Review:
"Julie Yip-Williams lived a life defined by effort and incredible self-reliance. But in this searing memoir of increasing vulnerability, she dismantles and then reconstructs what it means to be triumphant. Her writing examines not only her disability and illness ― and their cultural, medical and narrative constructs ― but love, authenticity, hope, egotism, even rage. I didn’t know Julie, but in these pages, I grew to love her." (Lucy Kalanithi)
"Powerful and beautiful." (The Bookseller)
"[When] Yip-Williams was diagnosed with stage-IV colon cancer at the age of 37 in 2013, she decided to write her story, which resulted in this inspiring and remarkable work that chronicles her immigration to the US and her final five years... [her] wise and moving account of her battle with cancer is an extraordinary call to live wholeheartedly." (Publishers Weekly)
"This memoir is so many things ― a triumphant tale of a blind immigrant, a remarkable philosophical treatise and a call to arms to pay attention to the limited time we have on this earth.

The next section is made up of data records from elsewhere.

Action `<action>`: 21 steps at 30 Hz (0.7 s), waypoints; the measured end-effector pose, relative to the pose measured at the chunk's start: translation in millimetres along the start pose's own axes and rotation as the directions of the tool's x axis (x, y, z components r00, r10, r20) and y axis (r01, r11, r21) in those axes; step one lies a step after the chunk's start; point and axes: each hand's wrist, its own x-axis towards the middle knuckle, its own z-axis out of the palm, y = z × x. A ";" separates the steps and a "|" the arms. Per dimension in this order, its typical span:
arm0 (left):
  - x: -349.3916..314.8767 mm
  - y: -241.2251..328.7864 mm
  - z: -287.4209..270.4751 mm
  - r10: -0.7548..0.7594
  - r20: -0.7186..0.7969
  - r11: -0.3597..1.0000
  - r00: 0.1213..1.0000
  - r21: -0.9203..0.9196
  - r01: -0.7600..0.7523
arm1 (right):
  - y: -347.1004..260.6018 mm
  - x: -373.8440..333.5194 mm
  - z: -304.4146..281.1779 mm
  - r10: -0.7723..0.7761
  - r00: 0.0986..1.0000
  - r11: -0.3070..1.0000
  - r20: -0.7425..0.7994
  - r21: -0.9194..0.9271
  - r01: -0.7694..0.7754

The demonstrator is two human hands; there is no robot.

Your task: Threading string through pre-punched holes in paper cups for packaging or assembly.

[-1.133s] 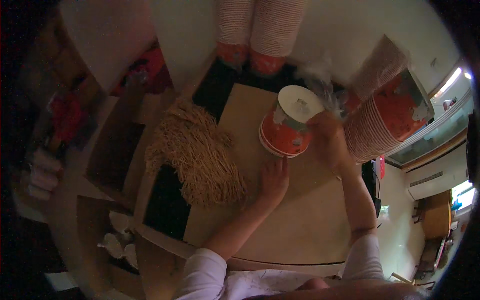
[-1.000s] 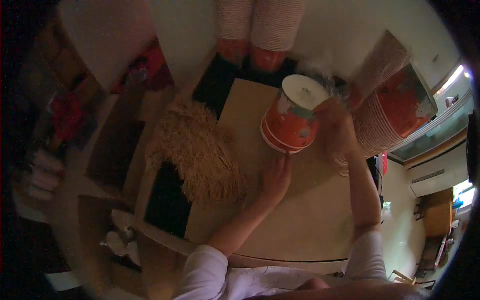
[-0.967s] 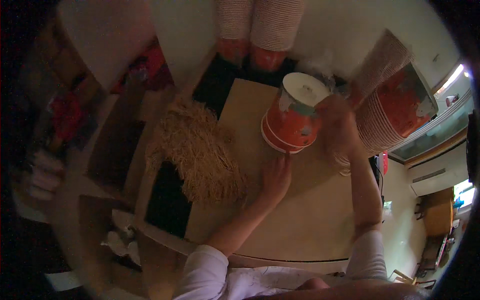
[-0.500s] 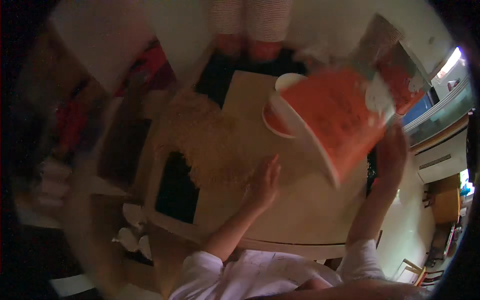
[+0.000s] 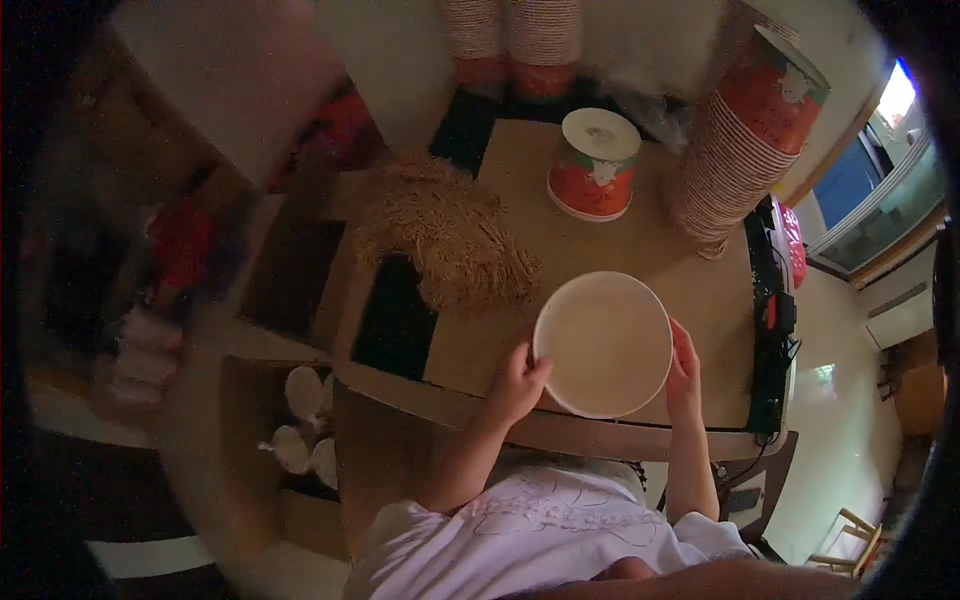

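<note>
Between my two hands is a round paper tub (image 5: 603, 345), its pale inside and white rim facing me near the table's front edge. My left hand (image 5: 522, 382) grips its left side, thumb near the rim. On the opposite side my right hand (image 5: 683, 375) holds the wall with the fingers wrapped partly out of sight. Beyond it an orange paper tub (image 5: 592, 180) stands upside down on the cardboard-covered table (image 5: 490, 355). A tall leaning stack of nested paper tubs (image 5: 735, 165) rises at the far right.
Tangled brown stringy strands (image 5: 445, 235) lie left of the tub. More stacked tubs (image 5: 543, 50) stand at the back. Black power strips with cables (image 5: 770, 330) line the right table edge. An open box with white rolls (image 5: 300, 430) sits lower left.
The orange tub has come from beside the right stack, where my right hand had it tilted, down to the front. My left hand, earlier free and open, now also holds it.
</note>
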 end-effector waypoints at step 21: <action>46.7 -75.4 -29.8 0.270 -0.476 0.959 0.837 0.213 -0.188 | -48.8 -5.9 -2.2 -0.426 0.888 0.866 -0.171 -0.361 0.346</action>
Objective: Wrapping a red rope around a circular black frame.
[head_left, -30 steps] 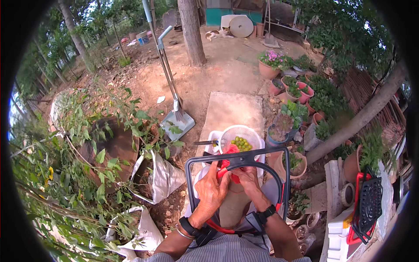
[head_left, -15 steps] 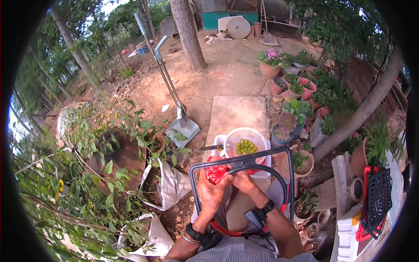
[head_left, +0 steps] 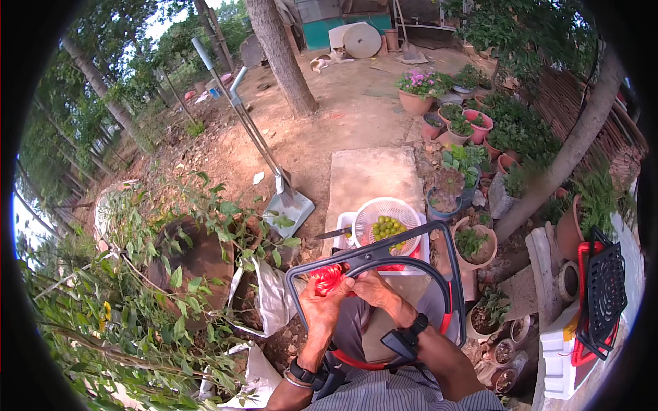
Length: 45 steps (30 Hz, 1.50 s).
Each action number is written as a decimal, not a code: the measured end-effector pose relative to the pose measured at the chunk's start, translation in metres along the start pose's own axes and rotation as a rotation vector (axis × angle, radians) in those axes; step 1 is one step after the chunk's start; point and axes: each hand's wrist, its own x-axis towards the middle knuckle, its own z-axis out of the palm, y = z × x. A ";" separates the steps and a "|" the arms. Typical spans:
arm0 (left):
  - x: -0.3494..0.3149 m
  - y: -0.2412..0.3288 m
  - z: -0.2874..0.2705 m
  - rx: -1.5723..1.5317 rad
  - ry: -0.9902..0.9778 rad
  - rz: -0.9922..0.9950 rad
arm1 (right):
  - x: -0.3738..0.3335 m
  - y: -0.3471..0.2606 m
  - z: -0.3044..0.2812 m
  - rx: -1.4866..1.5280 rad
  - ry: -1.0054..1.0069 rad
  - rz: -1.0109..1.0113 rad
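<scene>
My left hand (head_left: 319, 312) is closed around a shiny red bundle of cord (head_left: 327, 277), with its thumb pointing toward my other hand. Close beside it, my right hand (head_left: 376, 288) has its fingers pinched at the inner bar of a black tubular frame (head_left: 411, 241); what lies between those fingertips is hidden. The frame has red lower parts and stands tilted over my lap, like a folding seat frame. Just beyond it, a pale perforated basket (head_left: 367, 216) holds several green round fruits (head_left: 389, 227). It sits in a white tray (head_left: 345, 220), with a dark-bladed knife (head_left: 333, 233) across the tray's left edge.
A long-handled dustpan (head_left: 291, 212) stands ahead on the left, near leafy plants and white sacks (head_left: 271, 299). Potted plants (head_left: 475, 248) and a leaning trunk (head_left: 541, 195) line the right. A black and red slatted item (head_left: 603, 294) rests on a white box (head_left: 558, 356).
The black frame has tilted more, its left end lower and its right end higher. Both hands have shifted slightly left and stay close together. The whole view has turned a little.
</scene>
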 end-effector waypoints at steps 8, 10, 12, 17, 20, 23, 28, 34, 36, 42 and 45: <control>0.000 -0.003 -0.003 0.052 0.012 0.017 | -0.008 -0.019 0.003 -0.140 -0.001 -0.011; 0.001 0.000 0.003 0.018 -0.019 0.056 | -0.004 -0.010 -0.001 0.121 0.016 -0.024; 0.004 0.004 -0.003 0.035 -0.036 0.023 | -0.002 -0.001 -0.004 -0.005 0.036 -0.026; 0.004 0.008 -0.009 -0.082 -0.073 -0.122 | 0.003 -0.022 -0.001 -0.088 -0.104 -0.018; 0.004 0.003 -0.007 -0.074 -0.073 -0.087 | 0.004 -0.009 0.001 0.010 -0.033 -0.113; 0.009 -0.008 -0.010 -0.072 -0.057 -0.059 | -0.002 -0.013 -0.005 -0.568 0.190 -0.234; 0.017 -0.022 -0.009 -0.002 0.001 -0.022 | -0.048 -0.085 0.008 -0.633 0.233 -0.188; 0.019 -0.062 -0.019 0.179 0.023 0.156 | -0.023 -0.115 0.041 -1.260 0.215 -0.411; 0.020 -0.063 -0.019 0.290 0.067 0.166 | -0.011 -0.102 0.043 -1.295 0.233 -0.413; 0.016 -0.055 -0.020 0.314 0.102 0.155 | -0.003 -0.083 0.045 -1.141 0.262 -0.504; 0.021 -0.063 -0.023 0.395 0.112 0.149 | -0.003 -0.079 0.046 -1.180 0.293 -0.545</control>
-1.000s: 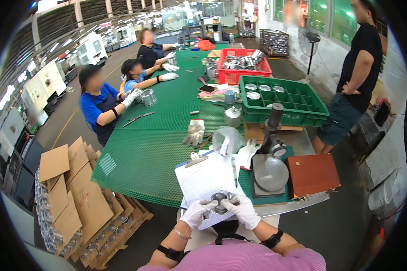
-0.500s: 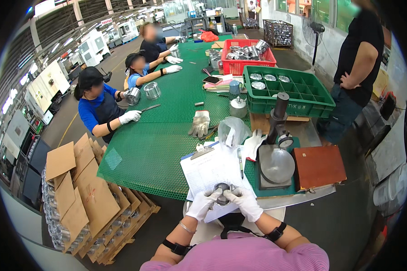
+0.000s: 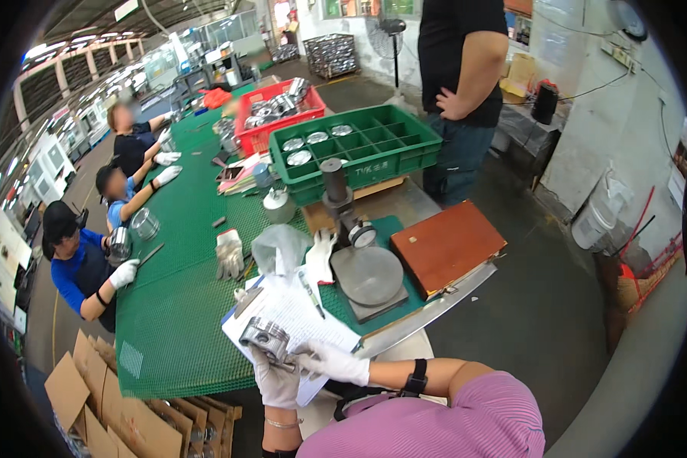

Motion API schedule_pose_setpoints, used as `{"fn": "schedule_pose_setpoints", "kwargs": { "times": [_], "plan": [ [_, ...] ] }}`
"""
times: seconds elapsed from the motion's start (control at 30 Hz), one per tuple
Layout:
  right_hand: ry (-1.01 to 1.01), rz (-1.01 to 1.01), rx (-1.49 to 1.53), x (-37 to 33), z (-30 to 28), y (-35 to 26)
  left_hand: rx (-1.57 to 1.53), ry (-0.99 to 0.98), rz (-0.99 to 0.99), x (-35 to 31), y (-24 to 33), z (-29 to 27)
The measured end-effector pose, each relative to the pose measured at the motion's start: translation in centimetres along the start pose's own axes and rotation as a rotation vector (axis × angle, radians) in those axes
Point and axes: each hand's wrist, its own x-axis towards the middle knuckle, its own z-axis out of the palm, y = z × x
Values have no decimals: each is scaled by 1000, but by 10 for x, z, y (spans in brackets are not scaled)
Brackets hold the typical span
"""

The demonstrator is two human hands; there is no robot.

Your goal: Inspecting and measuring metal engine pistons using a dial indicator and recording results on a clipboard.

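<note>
A silvery metal piston (image 3: 267,336) with grooves round its side is held tilted above the clipboard papers. My left hand (image 3: 276,380), in a white glove, grips it from below, fingers closed round its lower part. From the right, my gloved right hand (image 3: 333,362) has its bent fingers closed on the piston's lower edge; the fingertips are partly hidden. Under and beyond the piston lies a clipboard (image 3: 244,302) with written sheets and a pen (image 3: 311,296). Just right of the papers stands a dial gauge stand (image 3: 368,276) with a round metal plate.
A reddish-brown box (image 3: 446,246) sits right of the stand. Farther back are a green divided crate (image 3: 359,177) and a red crate (image 3: 278,137) of metal parts. Gloves and a plastic bag (image 3: 278,250) lie nearby. Co-workers sit along the left; another person (image 3: 462,91) stands behind the green crate.
My view has swung right, so the table things sit farther left. The piston has been turned to show its grooved side; my left hand is now beneath it, my right hand beside it.
</note>
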Motion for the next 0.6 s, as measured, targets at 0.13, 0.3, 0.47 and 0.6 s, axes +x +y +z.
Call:
{"fn": "schedule_pose_setpoints", "kwargs": {
  "times": [0.13, 0.3, 0.47, 0.6],
  "plan": [
    [48, 61, 90, -4, 6, -12, 51, -132, -22, 5, -10, -17],
    [168, 168, 15, -7, 17, -12, 102, -99, 27, 7, -16, -19],
    [146, 101, -104, -1, 21, -1, 145, -64, 72, 9, -27, -23],
    [164, -59, -391, 2, 13, 2, 172, -82, 146, 12, -31, -22]
  ]
}}
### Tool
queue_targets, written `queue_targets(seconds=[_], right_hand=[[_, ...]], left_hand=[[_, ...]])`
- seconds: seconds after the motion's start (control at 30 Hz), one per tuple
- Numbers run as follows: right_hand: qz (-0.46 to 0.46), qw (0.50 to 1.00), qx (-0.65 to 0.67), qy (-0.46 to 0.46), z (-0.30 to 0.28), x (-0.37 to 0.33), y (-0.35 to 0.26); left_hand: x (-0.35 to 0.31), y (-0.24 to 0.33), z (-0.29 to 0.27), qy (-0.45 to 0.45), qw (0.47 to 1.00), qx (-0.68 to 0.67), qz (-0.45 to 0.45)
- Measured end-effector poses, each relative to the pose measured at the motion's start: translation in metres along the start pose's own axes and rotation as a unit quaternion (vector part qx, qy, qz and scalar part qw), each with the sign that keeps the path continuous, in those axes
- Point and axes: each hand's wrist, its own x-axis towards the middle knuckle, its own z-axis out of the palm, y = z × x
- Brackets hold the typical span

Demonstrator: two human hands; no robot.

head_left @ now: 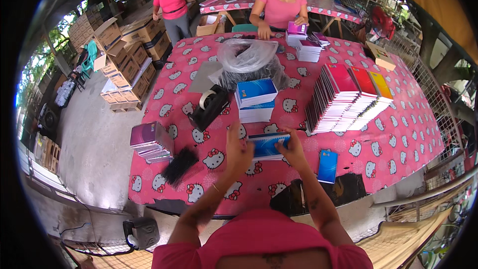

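A small stack of blue spiral notebooks (264, 144) lies in front of me on the table. On its right side my right hand (296, 152) grips it, thumb on the top cover and fingers around the far edge. My left hand (238, 154) stands at the stack's left end with its fingers stretched forward and its thumb near the cover. Just beyond is a taller stack of blue notebooks (256, 92). One single blue notebook (327, 166) lies flat to the right of my right hand.
To the left are a black tape dispenser (209, 107), purple notebooks (149, 139) and a bundle of black binding wire (180, 165). Tall red and yellow notebook stacks (348, 97) stand right. Clear plastic (247, 57) lies behind. A co-worker (280, 5) handles purple notebooks (307, 49) across the table.
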Motion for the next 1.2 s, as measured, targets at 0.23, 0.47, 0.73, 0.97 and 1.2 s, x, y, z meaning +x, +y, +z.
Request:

But at its core, it’s an exquisitely moving portrait of the daily stuff of life: family secrets and family ties, marriage and its limitlessness and limitations, wild and unbounded parental love and, ultimately, the graceful recognition of what we can’t ― and can ― control..." (New York Times)
About the Author:
Born in Vietnam, Julie Yip-Williams was a writer, mother, wife and lawyer who grew up in California and graduated from Harvard Law School. In July 2013 she was diagnosed with Stage Four colon cancer. She died in March 2018, aged forty-two, and leaves behind her husband, Josh, and their daughters, Mia and Isabelle.